III. Creating Customers

You may have your website traffic and lead generation down but still, struggle with “closing the sale.” This means there is a disconnect between what is appealing to your customer and what you are providing. Just like lead generation, there is a heavy emotional component that drives this conversion rate. You’ve got a person to visit your site, you’ve convinced them to listen to you and engage with your materials, but that person is (yet) not convinced you can give them what they think they need. You may feel that you know what they need, but that needs to align with what they think and feel they need.
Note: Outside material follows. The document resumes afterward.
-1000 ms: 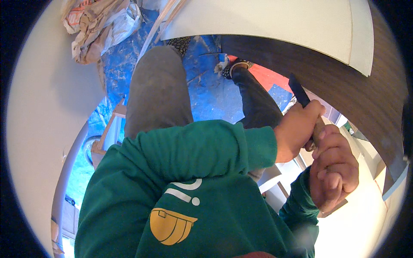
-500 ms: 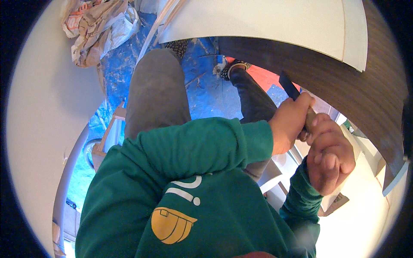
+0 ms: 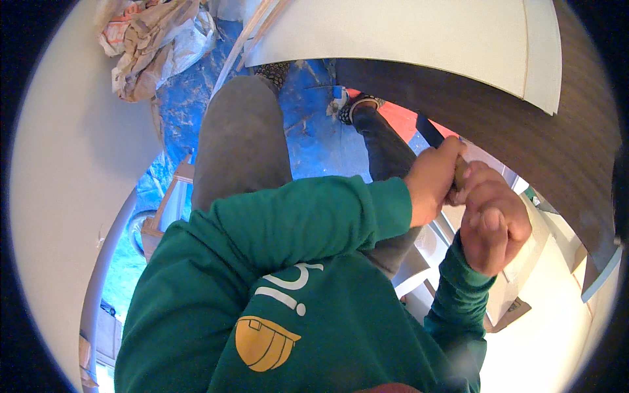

Approaching this step from understanding your customers’ point of view is the next step in increasing your conversion optimization. To bridge this gap, consider how your customer makes a purchasing decision. Are they coming from a place of frustration that your product can alleviate? Are they making an impulse purchasing decision that aligns with the holiday season? Are they making a planned decision that took months of consideration and budget balancing? Whatever their purchasing drive is, make sure that your website is designed to acknowledge and tap into their motives. Website copy and layout make the final push in the sales process of converting leads into customers.


Going through these steps several times will allow you to continually improve and optimize your customer conversion, leading to more effective use of your business resources and thus higher ROI between your marketing and sales.